- Type: NHS foundation trust
- Established: 8 February 1994
- Headquarters: Dartford, Kent, England
- Hospitals: Memorial Hospital; Queen Mary's Hospital;
- Staff: 4,983 WTE (2024/25)
- Website: oxleas.nhs.uk

= Oxleas NHS Foundation Trust =

NHS foundation trust in South East London and Kent

Oxleas NHS Foundation Trust is a National Health Service trust named after the ancient Oxleas Woods between Bexley and Greenwich.

== History ==
The trust was established as the Bexley Community Health NHS Trust on 8 February 1994, and became operation on 1 April 1994. It was renamed Oxleas NHS Trust on 14 May 1995, and became a foundation trust in May 2006.

==Current status==
Oxleas NHS Foundation Trust is an NHS Foundation Trust providing community health, mental health and learning disability services primarily to the London Boroughs of Bromley, Greenwich and Bexley. The trust provides additional specialist forensic psychiatric services to people from Lewisham as well as its core areas and healthcare services to prisons in Kent.

Oxleas NHS Foundation Trust headquarters are at Dartford and in-patient services are located at the campuses of Queen Mary's Hospital, Sidcup; Princess Royal University Hospital, Farnborough, Kent and Queen Elizabeth Hospital, Woolwich. Forensic in-patient services are concentrated at the Bracton Centre in Dartford. Memorial Hospital is a hospital owned by Oxleas NHS Foundation Trust. Oxleas operates several facilities including inpatient services for elderly people. There is also a large community outreach service network so that people can live at home and be helped both in their own homes, and as outpatients at various locations where Oxleas staff help their patients.
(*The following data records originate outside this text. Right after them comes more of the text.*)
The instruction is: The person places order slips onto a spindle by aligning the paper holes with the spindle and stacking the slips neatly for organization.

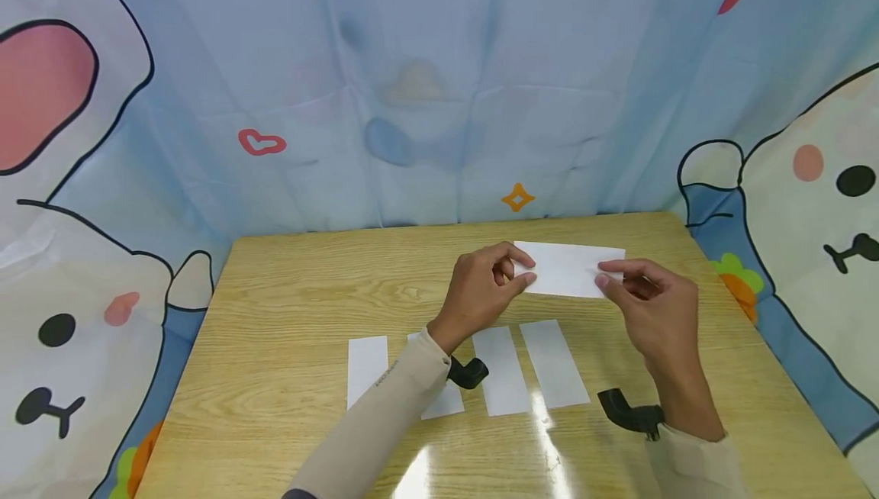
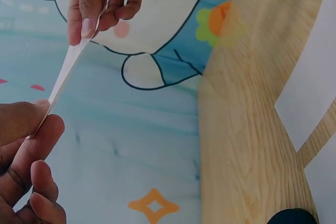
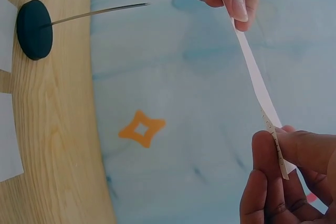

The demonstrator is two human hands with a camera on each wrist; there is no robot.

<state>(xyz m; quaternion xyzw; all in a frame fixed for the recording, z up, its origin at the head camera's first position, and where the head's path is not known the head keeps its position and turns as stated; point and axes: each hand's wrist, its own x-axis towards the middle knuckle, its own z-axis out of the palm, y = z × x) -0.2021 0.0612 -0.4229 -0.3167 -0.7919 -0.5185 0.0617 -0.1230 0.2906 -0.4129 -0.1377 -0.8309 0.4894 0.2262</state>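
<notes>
A white slip of paper [image 1: 566,268] is held up above the table's far right part, stretched between both hands. My left hand [image 1: 484,285] pinches its left end between thumb and fingers. At the other end, my right hand [image 1: 655,304] pinches it the same way. Seen edge-on in the right wrist view, the paper [image 3: 252,72] shows small printed marks along its back near the right fingertips. Below the hands, several white slips [image 1: 504,369] lie side by side on the wooden table [image 1: 288,293]; the left forearm partly covers one.
A paper spike [image 3: 34,30] with a dark round base and a thin upright metal rod stands on the table near the slips. The head view does not show it. Behind the table hangs a blue cartoon curtain [image 1: 426,102].
</notes>
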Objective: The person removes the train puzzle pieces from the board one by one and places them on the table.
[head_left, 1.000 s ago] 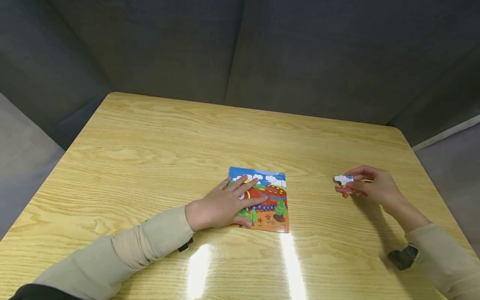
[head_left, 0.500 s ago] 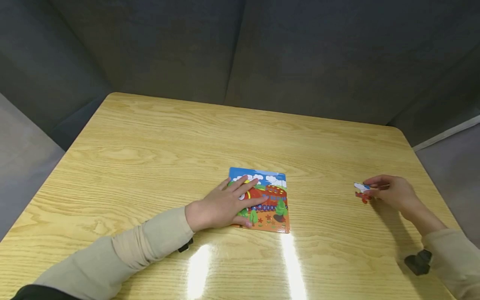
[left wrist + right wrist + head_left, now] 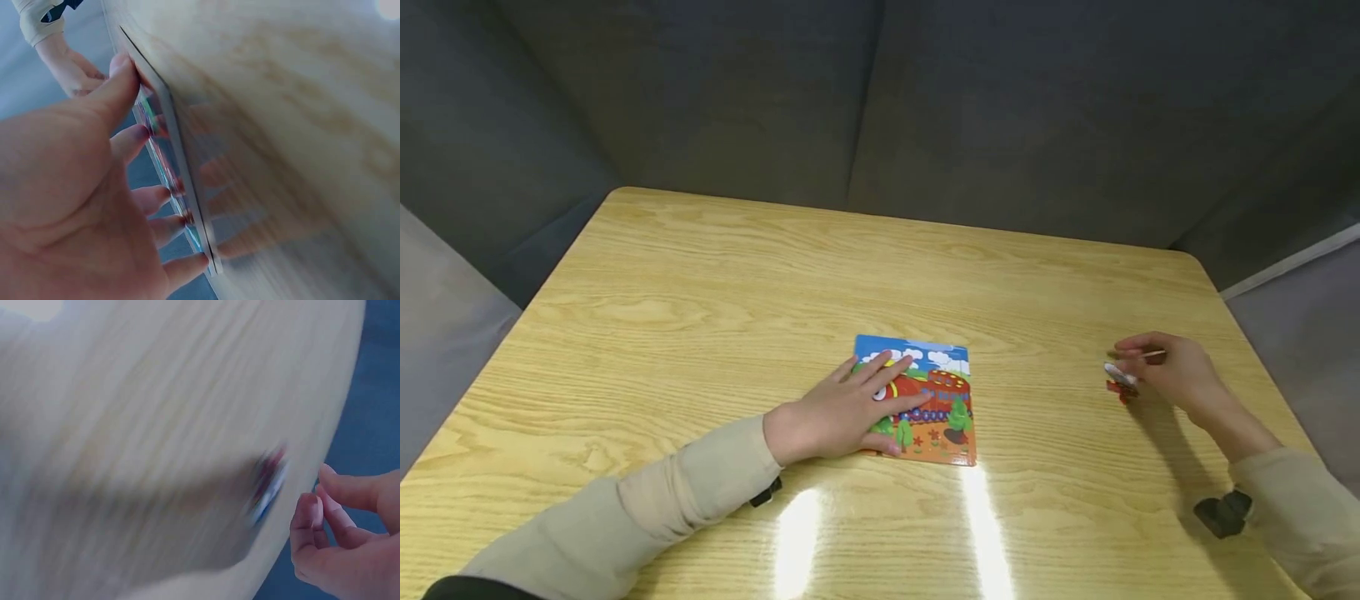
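A jigsaw puzzle [image 3: 951, 429] with a red train, blue sky and green trees lies assembled on the table. My left hand [image 3: 842, 408] rests on its left part with fingers spread; in the left wrist view those fingertips touch its surface near the edge of the board [image 3: 178, 150]. Far to the right, my right hand [image 3: 1168, 375] pinches a thin puzzle piece seen edge-on, mostly hidden by the fingers. Just below those fingertips is a white and red puzzle piece [image 3: 1122, 379], blurred in the right wrist view, where the right hand [image 3: 344, 531] is above the tabletop.
The wood-grain table [image 3: 737, 275] spreads around both hands, with bright light reflections near its front. Dark cloth curtains [image 3: 737, 100] stand behind the table. A black wrist camera [image 3: 1223, 512] hangs under the right sleeve.
The right hand first moved right with the puzzle pieces, then slightly back left and up. The white and red piece now appears beneath its fingertips. The left hand stays on the puzzle.
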Available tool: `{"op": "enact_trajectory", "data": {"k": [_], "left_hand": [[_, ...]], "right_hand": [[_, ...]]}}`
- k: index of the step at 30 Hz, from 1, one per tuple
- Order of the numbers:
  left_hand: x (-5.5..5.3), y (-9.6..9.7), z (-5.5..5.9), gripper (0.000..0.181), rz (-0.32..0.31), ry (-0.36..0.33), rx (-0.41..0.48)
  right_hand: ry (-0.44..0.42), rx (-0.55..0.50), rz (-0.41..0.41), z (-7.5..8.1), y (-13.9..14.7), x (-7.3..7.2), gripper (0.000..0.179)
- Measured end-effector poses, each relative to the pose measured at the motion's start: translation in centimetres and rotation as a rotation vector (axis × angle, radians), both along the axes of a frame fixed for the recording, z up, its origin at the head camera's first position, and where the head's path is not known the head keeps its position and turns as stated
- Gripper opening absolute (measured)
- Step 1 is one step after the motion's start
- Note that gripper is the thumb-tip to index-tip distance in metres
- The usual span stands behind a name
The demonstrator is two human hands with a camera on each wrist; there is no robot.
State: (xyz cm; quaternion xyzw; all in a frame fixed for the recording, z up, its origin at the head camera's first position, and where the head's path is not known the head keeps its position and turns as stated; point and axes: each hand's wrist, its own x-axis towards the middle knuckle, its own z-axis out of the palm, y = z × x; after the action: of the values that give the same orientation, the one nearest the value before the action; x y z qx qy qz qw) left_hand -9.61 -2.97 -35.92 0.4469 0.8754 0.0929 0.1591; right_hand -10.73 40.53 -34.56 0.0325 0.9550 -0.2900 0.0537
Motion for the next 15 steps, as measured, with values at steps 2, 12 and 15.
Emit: {"op": "enact_trajectory", "data": {"k": [2, 12, 15], "left_hand": [[0.1, -0.1, 0.0, 0.070, 0.004, -0.004, 0.008], [0.3, -1.7, 0.3, 0.069, 0.047, -0.023, -0.007], [0.4, -2.0, 0.4, 0.069, 0.064, -0.027, -0.022]], "right_hand": [[-0.021, -0.062, 0.011, 0.6, -2.0, -0.3, 0.037], [-0.159, -0.511, 0.123, 0.7, -14.3, -1.5, 0.033], [-0.207, -0.575, 0.140, 0.4, -16.5, -1.5, 0.032]]}}
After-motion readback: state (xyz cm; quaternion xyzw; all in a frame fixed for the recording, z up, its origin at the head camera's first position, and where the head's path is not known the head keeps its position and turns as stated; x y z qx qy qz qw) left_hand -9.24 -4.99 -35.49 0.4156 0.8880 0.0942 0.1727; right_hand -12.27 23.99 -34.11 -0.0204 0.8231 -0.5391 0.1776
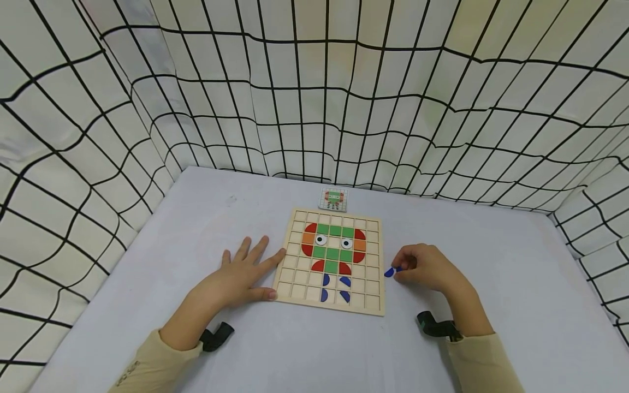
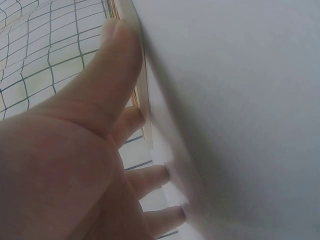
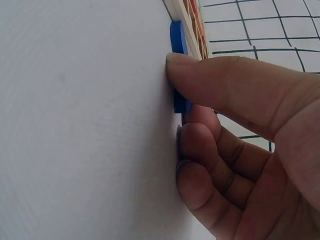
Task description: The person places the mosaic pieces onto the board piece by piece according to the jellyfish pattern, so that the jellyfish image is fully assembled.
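A square wooden grid board [image 1: 297, 278] lies on the table, holding red, green, orange and blue pieces and two eye tiles. My left hand [image 1: 238, 281] is spread flat beside it, index finger and thumb touching the board's left edge. To the right of the board, my right hand [image 1: 425, 267] pinches a blue piece [image 3: 182, 103] between thumb and curled fingers, close to the table. Another blue half-round piece [image 1: 390, 272] shows just left of the fingertips, near the board's edge. The thumb [image 3: 200, 72] partly covers the blue in the right wrist view.
A small pattern card [image 1: 333, 200] with a similar picture lies behind the board. White cloth covers the table [image 1: 304, 355]. Black netting [image 1: 314, 87] over white sheets surrounds the back and sides. Dark wrist-worn devices [image 1: 434, 326] sit by both sleeves.
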Demonstrator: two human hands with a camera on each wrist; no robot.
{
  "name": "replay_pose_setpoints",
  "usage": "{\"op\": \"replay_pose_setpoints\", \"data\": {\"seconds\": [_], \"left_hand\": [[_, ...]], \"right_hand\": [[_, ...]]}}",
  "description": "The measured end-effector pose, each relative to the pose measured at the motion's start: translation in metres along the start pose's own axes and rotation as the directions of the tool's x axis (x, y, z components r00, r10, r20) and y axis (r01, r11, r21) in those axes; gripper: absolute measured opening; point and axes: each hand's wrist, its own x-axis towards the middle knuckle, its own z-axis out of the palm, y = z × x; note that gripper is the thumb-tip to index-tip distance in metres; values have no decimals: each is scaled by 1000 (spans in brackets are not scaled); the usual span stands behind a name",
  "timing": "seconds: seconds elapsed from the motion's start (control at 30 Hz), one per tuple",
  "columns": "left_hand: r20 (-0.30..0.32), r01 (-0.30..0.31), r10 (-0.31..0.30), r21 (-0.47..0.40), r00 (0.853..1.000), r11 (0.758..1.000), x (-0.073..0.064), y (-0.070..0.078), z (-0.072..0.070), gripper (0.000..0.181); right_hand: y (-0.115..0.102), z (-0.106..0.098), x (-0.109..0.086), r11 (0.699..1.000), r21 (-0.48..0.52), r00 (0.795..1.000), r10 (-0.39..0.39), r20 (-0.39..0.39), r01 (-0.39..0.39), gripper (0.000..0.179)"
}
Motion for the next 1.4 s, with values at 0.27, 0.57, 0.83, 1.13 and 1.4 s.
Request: {"op": "replay_pose_setpoints", "data": {"seconds": [0.27, 0.57, 0.83, 1.13, 1.4], "left_hand": [[2, 3, -3, 2, 1000, 1000, 0, 0, 0, 89], [-1, 3, -3, -15, 1000, 1000, 0, 1, -1, 89], [2, 8, -8, -20, 1000, 1000, 0, 2, -2, 90], [5, 14, -14, -7, 1000, 1000, -1, 3, -2, 89], [11, 15, -15, -10, 1000, 1000, 0, 3, -1, 90]], "right_hand": [[0, 0, 0, 1000, -16, 1000, -4, 2, 4, 12], [-1, 3, 2, 998, -63, 1000, -5, -30, 3, 11], [-3, 3, 1, 996, -87, 996, -21, -87, 13, 13], [-14, 5, 3, 999, 30, 994, -14, -112, 17, 17], [-26, 12, 6, 968, 249, 992, 2, -122, 28, 15]]}}
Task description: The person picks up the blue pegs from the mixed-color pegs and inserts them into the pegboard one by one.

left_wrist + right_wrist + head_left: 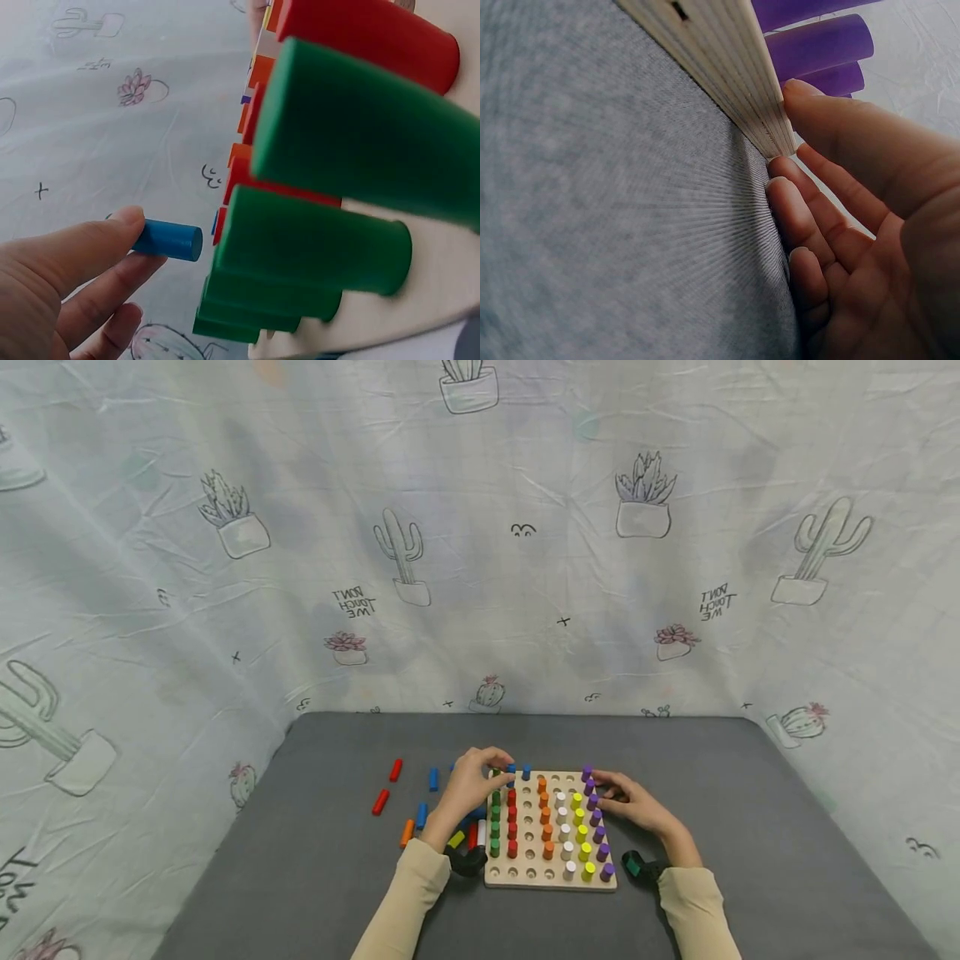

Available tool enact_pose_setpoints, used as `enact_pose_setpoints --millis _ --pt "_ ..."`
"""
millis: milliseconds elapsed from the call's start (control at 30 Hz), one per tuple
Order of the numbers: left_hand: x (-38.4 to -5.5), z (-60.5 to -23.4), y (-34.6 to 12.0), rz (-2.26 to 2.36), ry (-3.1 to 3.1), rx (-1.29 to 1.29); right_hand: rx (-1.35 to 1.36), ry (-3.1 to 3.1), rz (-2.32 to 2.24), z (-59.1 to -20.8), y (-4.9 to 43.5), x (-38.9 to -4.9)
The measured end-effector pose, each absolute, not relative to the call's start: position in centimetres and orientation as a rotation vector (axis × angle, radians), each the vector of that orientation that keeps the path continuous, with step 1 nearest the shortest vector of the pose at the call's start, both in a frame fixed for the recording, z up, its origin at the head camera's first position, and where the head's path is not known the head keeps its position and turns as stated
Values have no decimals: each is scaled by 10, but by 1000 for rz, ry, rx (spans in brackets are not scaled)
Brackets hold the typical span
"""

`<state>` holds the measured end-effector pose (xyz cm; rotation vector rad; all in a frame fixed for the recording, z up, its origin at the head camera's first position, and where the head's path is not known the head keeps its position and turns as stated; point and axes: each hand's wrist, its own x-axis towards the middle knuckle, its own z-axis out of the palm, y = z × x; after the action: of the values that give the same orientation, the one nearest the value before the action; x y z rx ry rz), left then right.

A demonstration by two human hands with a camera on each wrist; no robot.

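Between thumb and fingers, my left hand pinches a blue peg above the far left part of the wooden pegboard. In the left wrist view this peg lies sideways, apart from the green pegs standing in the board. My right hand grips the board's right edge; in the right wrist view the thumb is at the upper edge beside the purple pegs, with curled fingers low against the side. Rows of green, red, orange, white, yellow and purple pegs stand upright, and another blue peg stands at the back.
Left of the board, loose pegs lie on the grey table: red pegs, blue pegs, an orange peg and several more partly hidden by the left arm. A cactus-print curtain hangs behind the table.
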<state>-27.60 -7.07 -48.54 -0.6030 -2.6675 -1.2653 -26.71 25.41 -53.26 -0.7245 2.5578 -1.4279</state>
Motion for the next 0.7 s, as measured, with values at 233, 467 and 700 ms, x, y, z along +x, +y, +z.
enact_pose_setpoints --millis 233,467,700 --pt "-278 -489 -66 -1270 -2652 -651 -721 2547 -1446 -537 252 -265" --pt "-283 -491 -59 -1243 -2710 -631 -719 2541 -1448 -537 253 -264" --pt "-285 -493 -53 -1252 -2736 -633 -742 2555 -1468 -538 254 -265"
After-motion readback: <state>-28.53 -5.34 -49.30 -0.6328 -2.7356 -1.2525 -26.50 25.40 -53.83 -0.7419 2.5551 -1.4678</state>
==Queen Mary's Hospital, Sidcup==
Oxleas took over the running of Queen Mary's Hospital in Sidcup on 1 October 2013 and is investing up to £30million to develop the facilities at the hospital. In 2012, the Special Administrator, Matthew Kershaw of the Department of Health, was requested by the Secretary of State for Health to investigate concerns that South London Healthcare NHS Trust was not a viable concern. After public consultation and much investigation, it was declared on 31 January 2013 that the South London Healthcare NHS Trust would be disbanded. This led to action in the High Court. There was much debate about whether this would improve health care in South London and questions have been asked in Parliament as to the wisdom of reorganising so many health trusts on account of one hospital trust being disbanded. Caroline Taylor has taken over as Special Administrator of South London Healthcare NHS Trust.

==Estates==
The trust established a partnership with Morgan Sindall and Arcadis in July 2017 to manage its estate. It planned to redevelop land at four key sites in southeast London including 39.5 acres at Queen Mary’s Hospital and the re-provision of primary care at a site in Plumstead.

==Council of Governors==
Oxleas has a governing body, a Council of Governors. They hold quarterly council meetings and publish their agenda and minutes on their website for everyone to read. The latest details of the Governing Board meetings on the Oxleas NHS Foundation website is for September 2012. Richard Diment, elected governor in September 2012, had an official blog for the trust in which he has made comments upon the Mid-Staffordshire Inquiry Report

==Controversies==

In 2011 a murder was committed by a patient who had left one of the trust's facilities after being taken there by police. The family of the victim have launched legal proceedings. In June 2013 the trust faced a further legal challenge after the death by suicide of a patient at its Green Park House facility.

==Performance==
It was named by the Health Service Journal as the second best mental health trust to work for in 2015. At that time it had 3071 full time equivalent staff and a sickness absence rate of 4.38%. 74% of staff recommend it as a place for treatment and 74% recommended it as a place to work.

The trust broke from the national pay agreement in August 2015 by giving a 1% pay rise to its senior non-clinical staff – those earning above £57,069 – in line with the award for the rest of the staff.

In March 2016 the Trust was ranked second in the Learning from Mistakes League.